He spoke to them of the Father's name while on earth, but the link itself
could not be formed; He could not introduce them to the Father, until the
grain of wheat, falling into the ground, had died; until then He remained
alone, whatever might be the revelations that He made to them and in fact,
He declared the name of His Father to those whom He had given Him. Still He
had actually taken the human position, and He Himself was in this relation
ship with God. He kept them in the Father's name, they were not yet united
to Him in this position; but He was as man in the relationship with God in
which they also should be, when brought in by redemption into association
with Himself. That which He does in the latter part of the Gospel by John
is to place His disciples-in the explanations He gave of the condition in
which He left them-in the position which He in fact had held in
relationship with His Father on earth, and in testimony to the world, the
glory of His Person as representing and revealing His Father being
necessarily distinct. And, in seeking t associate with them, He associated
them with Himself and Himself with them when He ascended to heaven,
although no longer corporeally subject to the trials of their position.
[see note #9]
He was not ashamed to call them brethren, saying, though risen, yea, only
when risen, "I will declare thy name unto my brethren, I will praise thee
in the midst of the assembly." And speaking of the remnant separated from
Israel, He says, "Behold I and the children whom God hath given me are for
signs unto the two houses of Israel;" and again, "I will put my trust in
him"-another quotation from Isaiah 8. So in the Psalms, especially in Psalm
16, He declares that He does not take His place as God-"my goodness
extendeth not to thee," but that He identifies Himself with the excellent
of the earth-that all His delight is in them. This is again the remnant of
Israel called by grace.
Christ associates these sanctified men, godly men on earth, with Himself.
In the passage quoted it is still His place on earth: His sufferings, His
exaltation, future glory, divinity are, as we have seen added here.
Having taken this place as of, but at the head of, the chosen band-their
servant in all things, He must conform Himself to their position. And this
He did: the children being partakers of flesh and blood, He took part in
the same; and this, in order that by death He might put an end to the
dominion of him who had the power of death, and deliver those who, through
fear of death, had been subjected all their life to the yoke of bondage.

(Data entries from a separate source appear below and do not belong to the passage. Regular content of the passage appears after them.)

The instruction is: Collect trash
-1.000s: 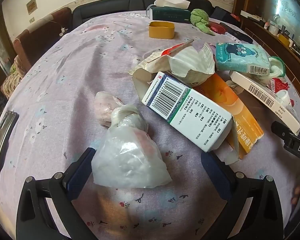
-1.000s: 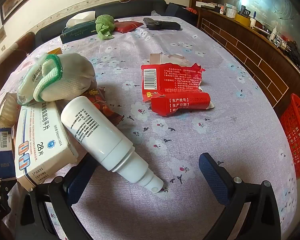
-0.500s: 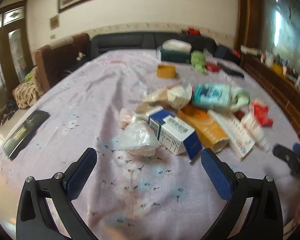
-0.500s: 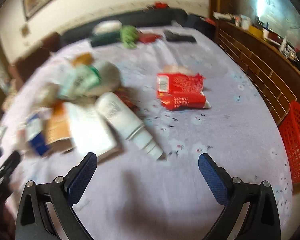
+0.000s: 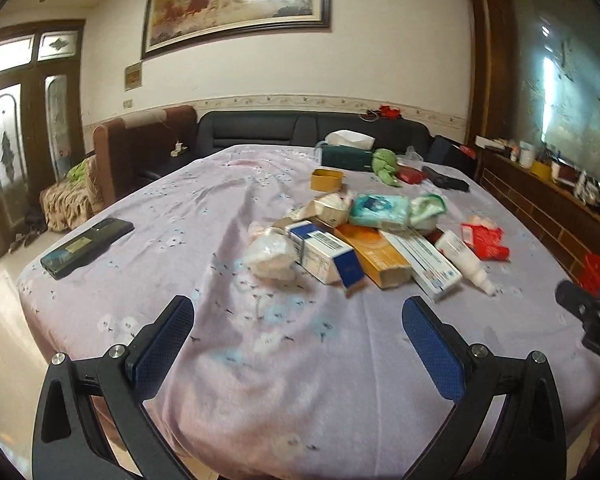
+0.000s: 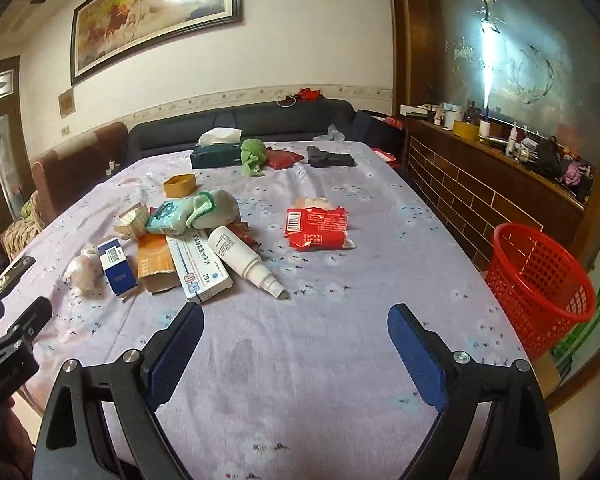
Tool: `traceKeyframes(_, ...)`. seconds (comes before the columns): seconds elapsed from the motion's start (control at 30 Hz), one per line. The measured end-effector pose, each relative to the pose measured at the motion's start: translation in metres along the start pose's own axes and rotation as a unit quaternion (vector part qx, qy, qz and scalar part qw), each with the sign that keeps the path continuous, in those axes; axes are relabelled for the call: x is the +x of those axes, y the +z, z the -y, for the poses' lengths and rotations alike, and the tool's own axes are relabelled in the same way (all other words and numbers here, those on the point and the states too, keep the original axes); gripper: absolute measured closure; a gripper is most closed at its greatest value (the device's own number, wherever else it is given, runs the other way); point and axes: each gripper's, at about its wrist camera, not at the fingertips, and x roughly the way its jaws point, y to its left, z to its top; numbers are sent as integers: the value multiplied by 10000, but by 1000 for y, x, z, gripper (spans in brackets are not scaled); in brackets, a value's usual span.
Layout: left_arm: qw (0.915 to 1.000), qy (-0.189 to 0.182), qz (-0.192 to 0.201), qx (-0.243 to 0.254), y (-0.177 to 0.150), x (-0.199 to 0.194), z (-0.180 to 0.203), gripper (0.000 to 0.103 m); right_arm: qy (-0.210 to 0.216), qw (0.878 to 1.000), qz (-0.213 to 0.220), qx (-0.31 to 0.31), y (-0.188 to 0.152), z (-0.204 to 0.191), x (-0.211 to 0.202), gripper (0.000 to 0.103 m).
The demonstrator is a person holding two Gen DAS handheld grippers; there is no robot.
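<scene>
A heap of trash lies mid-table on the lilac cloth: a crumpled plastic bag (image 5: 271, 255), a blue-white box (image 5: 325, 251), an orange carton (image 5: 374, 255), a long white box (image 6: 200, 266), a white bottle (image 6: 244, 258), a teal wipes pack (image 5: 379, 211) and a red wrapper (image 6: 318, 227). A red mesh basket (image 6: 540, 280) stands beside the table's right edge. My left gripper (image 5: 298, 340) is open and empty, held back from the heap. My right gripper (image 6: 296, 346) is open and empty, near the table's front.
A black phone (image 5: 88, 246) lies at the table's left edge. A yellow tub (image 5: 326, 179), a tissue box (image 6: 216, 154), a green cloth (image 6: 254, 156) and a black object (image 6: 330, 158) sit at the far end. A sofa stands behind, a wooden counter at right.
Both grippers have pulled back and up from the heap, still open and empty. The bag and bottle that lay between the fingers now lie well ahead.
</scene>
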Motion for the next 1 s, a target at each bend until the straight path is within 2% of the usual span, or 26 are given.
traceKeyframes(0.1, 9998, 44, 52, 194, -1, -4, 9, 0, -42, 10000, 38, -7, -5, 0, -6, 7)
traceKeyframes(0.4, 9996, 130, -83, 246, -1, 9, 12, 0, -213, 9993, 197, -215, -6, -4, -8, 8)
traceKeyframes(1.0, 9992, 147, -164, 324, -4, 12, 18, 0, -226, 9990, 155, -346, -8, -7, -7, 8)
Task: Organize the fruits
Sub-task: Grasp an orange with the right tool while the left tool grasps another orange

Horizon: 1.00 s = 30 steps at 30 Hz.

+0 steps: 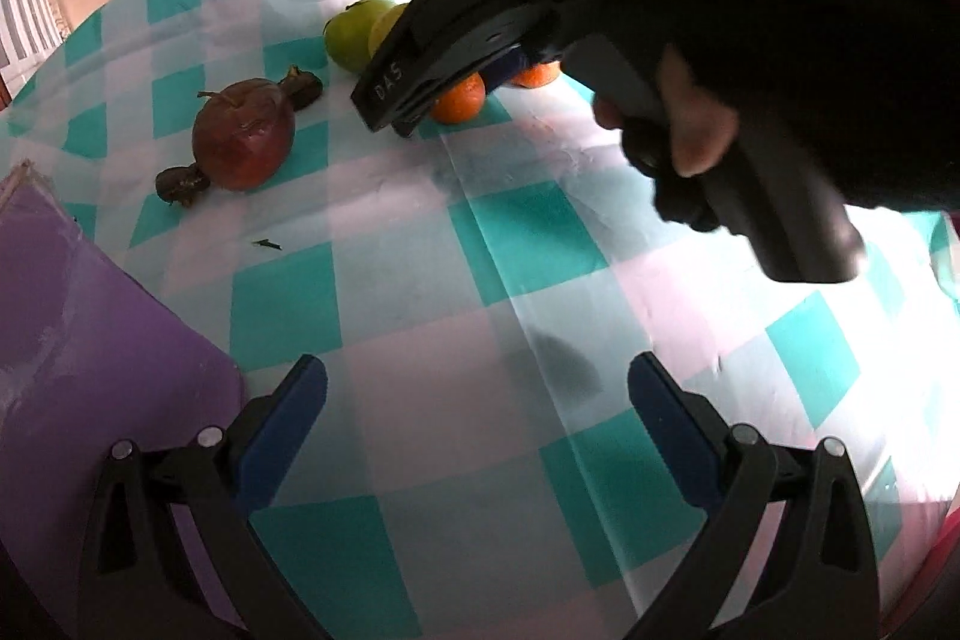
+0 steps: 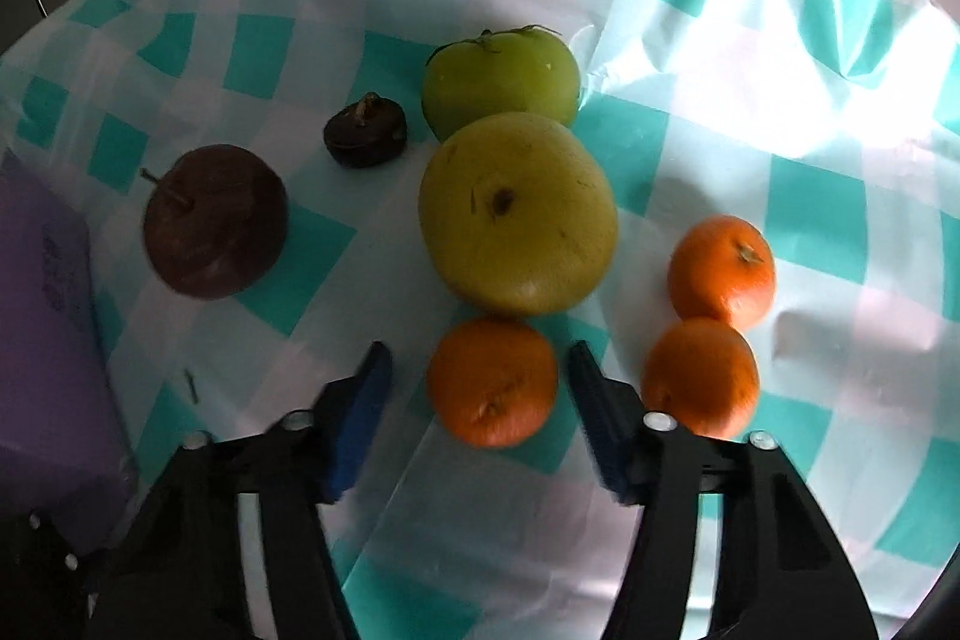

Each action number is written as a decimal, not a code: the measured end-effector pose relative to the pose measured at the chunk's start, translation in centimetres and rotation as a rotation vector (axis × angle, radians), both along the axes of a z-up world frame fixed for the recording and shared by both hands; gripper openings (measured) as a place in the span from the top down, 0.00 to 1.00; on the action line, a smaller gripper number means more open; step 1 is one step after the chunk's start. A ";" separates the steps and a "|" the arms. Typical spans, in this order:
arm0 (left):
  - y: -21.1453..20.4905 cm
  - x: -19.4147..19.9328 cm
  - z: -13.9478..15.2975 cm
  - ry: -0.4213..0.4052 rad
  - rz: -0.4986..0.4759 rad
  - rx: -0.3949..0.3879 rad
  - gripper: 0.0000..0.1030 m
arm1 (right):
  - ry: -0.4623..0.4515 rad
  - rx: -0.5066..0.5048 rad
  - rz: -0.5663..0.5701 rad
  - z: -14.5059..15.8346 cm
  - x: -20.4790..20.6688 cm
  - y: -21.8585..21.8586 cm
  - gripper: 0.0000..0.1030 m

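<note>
An orange (image 2: 492, 381) lay on the checked tablecloth (image 2: 750, 58), sitting between the spread fingers of the right gripper (image 2: 480, 364). The blue pads (image 2: 360, 418) stood wide on either side of it without touching, so the gripper held nothing. Just beyond the orange sat a large yellow fruit (image 2: 517, 213), and behind that a green fruit (image 2: 501, 81) with a stem on top, touching it or nearly so. To the right, two more oranges lay pressed together, a near one (image 2: 699, 377) and a far one (image 2: 722, 269). To the left were a small dark fruit (image 2: 366, 131) and a dark red apple (image 2: 215, 221) with a short stem, well apart from the oranges. A purple box (image 2: 42, 328) stood at the far left edge.

From the left wrist view, the left gripper (image 1: 477, 391) hung wide open over bare cloth, holding nothing, well back from the fruit. A second small dark fruit (image 1: 182, 185) rested against the apple's near side. The person's right hand (image 1: 678, 127) gripped the handle of the right tool.
</note>
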State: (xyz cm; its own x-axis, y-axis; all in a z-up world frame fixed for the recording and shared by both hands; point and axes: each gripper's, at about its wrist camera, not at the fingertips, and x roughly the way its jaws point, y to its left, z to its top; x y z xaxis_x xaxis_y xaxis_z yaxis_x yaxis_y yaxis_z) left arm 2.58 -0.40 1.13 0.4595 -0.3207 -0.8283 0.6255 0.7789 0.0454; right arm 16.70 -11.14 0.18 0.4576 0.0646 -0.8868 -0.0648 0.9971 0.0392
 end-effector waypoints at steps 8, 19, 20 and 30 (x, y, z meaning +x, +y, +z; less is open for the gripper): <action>-1.2 0.7 -0.1 0.034 0.009 -0.022 0.02 | -0.046 0.008 0.039 0.9 -3.1 -1.4 0.64; -10.3 8.0 -0.1 0.023 0.090 -0.110 0.03 | -0.127 0.060 -0.209 6.6 -14.8 -13.3 0.64; -11.1 9.0 -0.2 0.008 0.105 -0.110 0.06 | -0.124 0.067 -0.231 6.6 -15.7 -14.1 0.64; -14.8 13.1 -0.8 0.004 0.116 -0.079 0.62 | -0.126 0.138 -0.244 6.2 -21.3 -15.2 0.64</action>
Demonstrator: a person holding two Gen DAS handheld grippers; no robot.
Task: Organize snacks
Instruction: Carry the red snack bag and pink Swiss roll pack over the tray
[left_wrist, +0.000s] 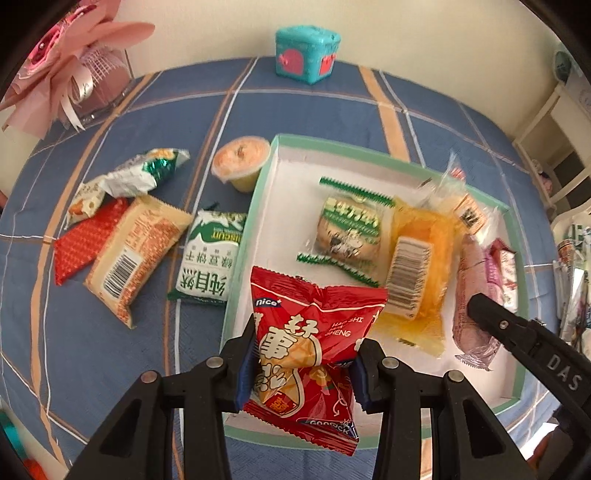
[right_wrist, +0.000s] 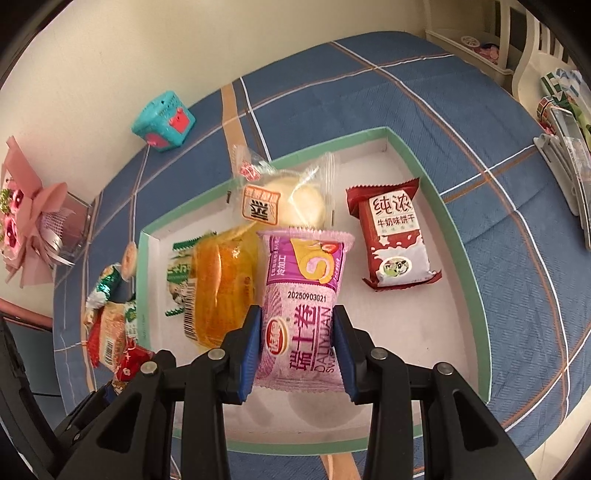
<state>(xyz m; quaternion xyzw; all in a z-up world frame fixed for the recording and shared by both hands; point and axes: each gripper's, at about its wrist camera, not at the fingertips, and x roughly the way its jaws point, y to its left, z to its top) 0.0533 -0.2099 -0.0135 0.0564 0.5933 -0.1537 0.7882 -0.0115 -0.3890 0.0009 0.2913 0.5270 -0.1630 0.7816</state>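
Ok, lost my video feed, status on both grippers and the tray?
Left gripper shut on red snack packet, over tray edge. Right gripper shut on pink swiss roll, above tray floor. Landing spots clear.

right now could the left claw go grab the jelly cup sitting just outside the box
Probably not yet: the left claw is shut on a red snack bag, so it has no free grip. The jelly cup itself stands in the open on the cloth beside the box, with nothing over it.
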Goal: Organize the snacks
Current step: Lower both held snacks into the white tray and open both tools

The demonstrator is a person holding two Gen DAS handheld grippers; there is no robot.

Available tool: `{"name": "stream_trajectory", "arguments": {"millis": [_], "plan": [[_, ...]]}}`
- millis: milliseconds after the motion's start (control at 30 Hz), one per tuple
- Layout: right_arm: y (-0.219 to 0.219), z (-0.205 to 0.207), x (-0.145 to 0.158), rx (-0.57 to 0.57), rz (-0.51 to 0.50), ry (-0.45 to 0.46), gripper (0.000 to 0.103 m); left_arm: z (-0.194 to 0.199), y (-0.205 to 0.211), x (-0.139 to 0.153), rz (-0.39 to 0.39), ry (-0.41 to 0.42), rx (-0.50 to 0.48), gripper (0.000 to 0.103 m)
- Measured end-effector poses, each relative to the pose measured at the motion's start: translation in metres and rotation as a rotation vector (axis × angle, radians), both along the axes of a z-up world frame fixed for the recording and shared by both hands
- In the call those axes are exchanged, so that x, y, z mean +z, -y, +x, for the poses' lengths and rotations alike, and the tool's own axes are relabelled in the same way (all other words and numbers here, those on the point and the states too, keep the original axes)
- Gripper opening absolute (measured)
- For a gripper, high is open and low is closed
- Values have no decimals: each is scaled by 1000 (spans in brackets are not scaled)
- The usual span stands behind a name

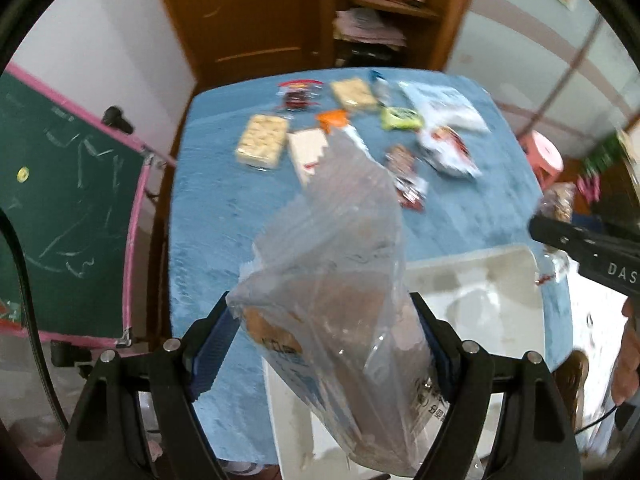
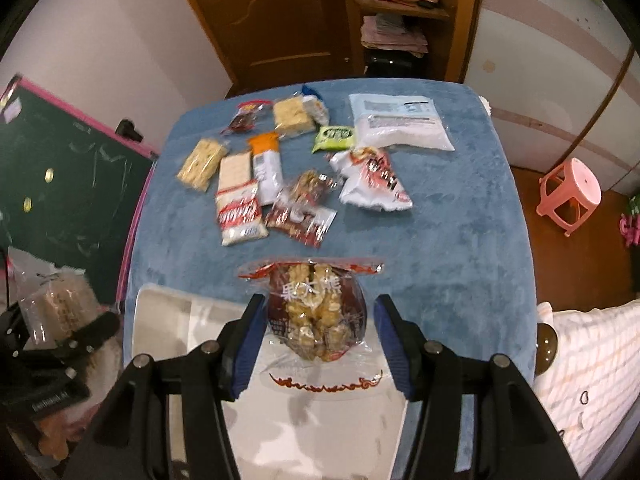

Here also (the apostle seeking always to display the glorious and
efficacious side, even of that which was most humbling, in order to
accustom the weak heart of the Jews to that portion of the gospel) we find
that the Lord's work goes far beyond the limits of a presentation of the
Messiah to His people. Not only is He glorious in heaven, but He has
conquered Satan in the very place where he exercised his sad dominion over
man, and where the judgment of God lay heavily upon man.
Moved by a profound love for man, the Son-become the Son of man-enters in
heart and in fact into all the need, and submits to all the circumstances,
of man in order to deliver him. He takes (for He was not in it before)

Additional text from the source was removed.